-Ironic that GTT is trying to portray itself as a consumer champion while frustrating attempts to provide competition.
Digicel Guyana believes that the Guyana Telephone and Telegraph Company (GTT) should focus more on its customers and competition, instead of levelling allegations against the Irish Company and seeking to remove focus from the imminent liberalisation of the telecommunications sector.
In a statement today (Thursday, April 20, 2017), Digicel Guyana called out GTT on its claim that it “has the capacity to handle all of (the) country’s overseas traffic.” Digicel said, “if GTT believes it offers a superior level of services to consumers in Guyana, then there should be no need to fear liberalisation.”
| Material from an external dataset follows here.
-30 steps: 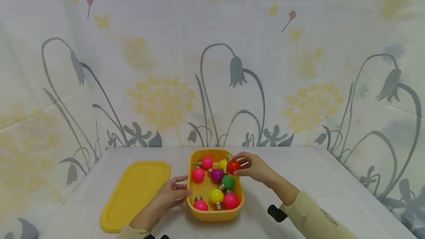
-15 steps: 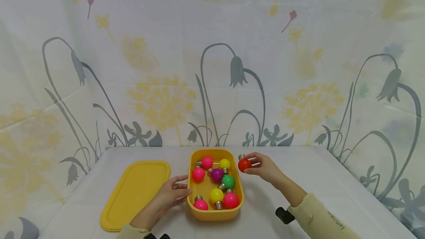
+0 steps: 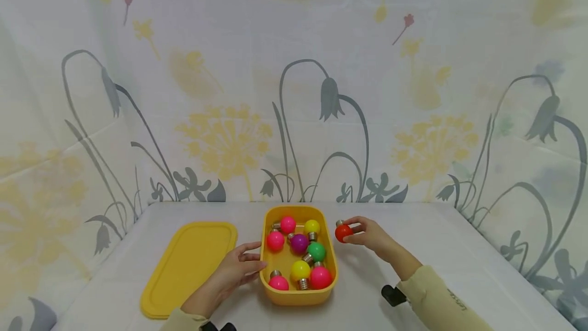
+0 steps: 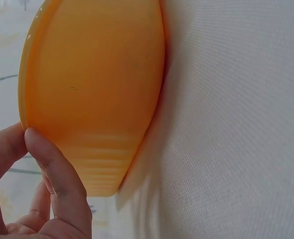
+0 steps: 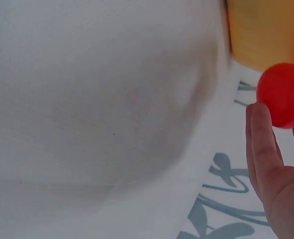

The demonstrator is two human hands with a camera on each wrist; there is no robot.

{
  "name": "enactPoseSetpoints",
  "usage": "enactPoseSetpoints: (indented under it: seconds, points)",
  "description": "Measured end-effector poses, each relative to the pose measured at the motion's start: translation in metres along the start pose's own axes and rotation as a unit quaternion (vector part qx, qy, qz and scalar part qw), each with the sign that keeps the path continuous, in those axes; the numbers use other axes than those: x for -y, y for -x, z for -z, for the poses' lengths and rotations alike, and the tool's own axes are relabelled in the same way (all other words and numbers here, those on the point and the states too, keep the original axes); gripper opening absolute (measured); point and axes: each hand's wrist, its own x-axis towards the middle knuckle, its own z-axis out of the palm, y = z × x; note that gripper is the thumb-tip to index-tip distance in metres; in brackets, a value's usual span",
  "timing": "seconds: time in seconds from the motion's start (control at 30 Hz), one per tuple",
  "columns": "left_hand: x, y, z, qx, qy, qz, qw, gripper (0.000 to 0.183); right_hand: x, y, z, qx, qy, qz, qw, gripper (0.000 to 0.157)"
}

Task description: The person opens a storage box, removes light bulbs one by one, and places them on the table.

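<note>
Just right of the yellow box [image 3: 297, 298], apart from it, a red bulb [image 3: 342, 233] is pinched in the fingers of the right hand [image 3: 371, 236]. The left hand [image 3: 231, 272] pinches the box's left rim. Inside the box lie four pink bulbs [image 3: 320, 277], two yellow bulbs [image 3: 300, 270], a purple bulb [image 3: 299, 243] and a green bulb [image 3: 317, 251]. Left of the box, a yellow lid [image 3: 188, 269] lies on the bench [image 3: 363, 300].

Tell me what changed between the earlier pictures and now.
The right hand carried the red bulb rightward, from over the right side of the yellow box to outside it. Nothing was let go. The left hand still holds the rim; the other bulbs and yellow lid stayed put.
</note>
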Motion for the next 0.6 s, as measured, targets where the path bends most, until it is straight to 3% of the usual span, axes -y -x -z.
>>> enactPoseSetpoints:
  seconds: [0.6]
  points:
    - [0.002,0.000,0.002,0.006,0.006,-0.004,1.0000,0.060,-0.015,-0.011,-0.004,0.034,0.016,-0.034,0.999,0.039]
The company which has been operating in Guyana for the past ten years added that it’s ironic that GTT is trying to portray itself as a consumer champion while doing everything in its power to frustrate attempts to provide competition and choice in the market.
Despite these challenges, Digicel said it has managed to compete efficiently and “prides itself on its innovation and on the standard and quality of its services” which it pledged to continue to fight to provide to the people of Guyana.
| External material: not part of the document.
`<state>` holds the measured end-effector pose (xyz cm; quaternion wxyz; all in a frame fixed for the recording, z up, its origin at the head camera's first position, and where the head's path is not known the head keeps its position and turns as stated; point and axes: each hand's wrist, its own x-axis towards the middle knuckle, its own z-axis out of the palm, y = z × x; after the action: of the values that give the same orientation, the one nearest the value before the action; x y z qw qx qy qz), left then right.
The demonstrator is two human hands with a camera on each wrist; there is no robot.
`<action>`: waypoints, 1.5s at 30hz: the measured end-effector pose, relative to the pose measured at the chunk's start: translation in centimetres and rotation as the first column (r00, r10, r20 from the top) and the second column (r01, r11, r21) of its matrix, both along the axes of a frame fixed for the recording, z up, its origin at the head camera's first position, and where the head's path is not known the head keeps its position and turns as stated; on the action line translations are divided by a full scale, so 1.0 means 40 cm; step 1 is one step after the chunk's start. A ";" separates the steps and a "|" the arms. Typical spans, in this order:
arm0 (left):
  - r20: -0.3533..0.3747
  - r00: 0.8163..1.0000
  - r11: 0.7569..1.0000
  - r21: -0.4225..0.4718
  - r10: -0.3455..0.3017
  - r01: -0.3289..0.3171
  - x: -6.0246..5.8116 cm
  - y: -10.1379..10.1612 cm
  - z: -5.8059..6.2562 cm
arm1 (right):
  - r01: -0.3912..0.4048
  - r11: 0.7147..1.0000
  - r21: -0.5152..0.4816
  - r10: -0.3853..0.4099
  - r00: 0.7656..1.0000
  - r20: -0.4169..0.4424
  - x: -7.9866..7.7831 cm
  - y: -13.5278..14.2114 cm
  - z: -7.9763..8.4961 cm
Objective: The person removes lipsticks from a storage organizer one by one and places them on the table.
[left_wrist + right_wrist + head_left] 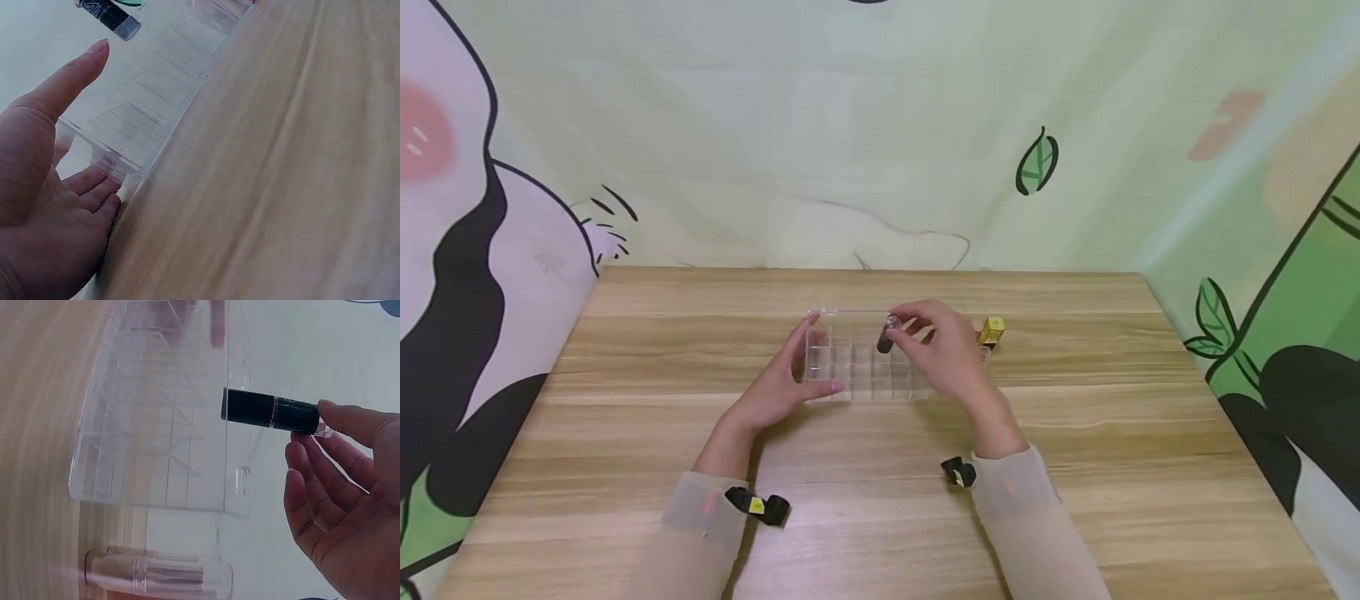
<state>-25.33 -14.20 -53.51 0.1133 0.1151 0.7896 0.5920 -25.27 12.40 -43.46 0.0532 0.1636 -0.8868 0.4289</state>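
Note:
A clear plastic organizer box with several small compartments stands on the table. My left hand holds its left end, thumb along the near side and fingers at the far left corner. Above the box my right hand pinches a dark lipstick tube by its clear end, between thumb and fingers. The tube tilts over the compartments in the head view. In the left wrist view its lower end shows beyond the thumb.
Right of the organizer, partly behind my right hand, stands a gold-and-black tube. A pinkish tube with a clear cover stands beside the box in the right wrist view. The wooden table meets a printed cloth wall at the back.

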 end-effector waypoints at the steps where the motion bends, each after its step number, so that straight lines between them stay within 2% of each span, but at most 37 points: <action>1: -0.003 1.000 1.000 0.000 -0.002 0.002 0.000 0.001 0.000 | 0.001 1.000 0.000 -0.001 1.000 -0.003 0.000 0.004 -0.001; 14: -0.009 1.000 1.000 0.004 -0.005 0.005 -0.004 0.012 0.004 | 0.048 0.998 -0.037 -0.049 0.999 -0.014 0.012 0.044 0.002; 45: -0.001 1.000 1.000 0.016 -0.014 0.014 -0.004 0.000 -0.003 | 0.121 0.986 -0.117 -0.128 0.990 -0.057 0.006 0.125 0.026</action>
<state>-25.48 -14.21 -53.63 0.1161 0.1219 0.7840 0.5975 -25.04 17.38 -42.42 0.1176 0.1182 -0.8675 0.4686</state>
In its statement yesterday (Wednesday, April 19, 2017), GTT accused Digicel of owing “$30 million U.S. or more” in taxes to local authorities.
The Irish owned company has deemed those allegations “untrue,” stating categorically that it owes no taxes and is in good standing with the Guyana Revenue Authority (GRA).
Digicel outlined that when it began providing services in Guyana in 2007, consumers saw up to 50% decrease in domestic call rates and access to new affordable handsets with no activation fees. It also pointed out that it began providing services in remote regions of Guyana, while even after being in Guyana for approximately 27 years, there are still areas even in Georgetown where customers are still waiting for service from GTT.
The company also outlined that it introduced mobile internet service via Blackberry in May 2007, something GTT only followed suit until 2011. It was also the company to make first moves to facilitate text messages between the two service providers.
The war of the competitors began earlier this year when GTT accused Digicel of engaging in illegal activities, noting that the Irish Company has been facilitating an “illegal, unlicensed trans-border link between Guyana and Suriname”. The Company then requested Government’s intervention but was met with the Ministry of Public Telecommunications questioning its ability to meet the demands of the local market.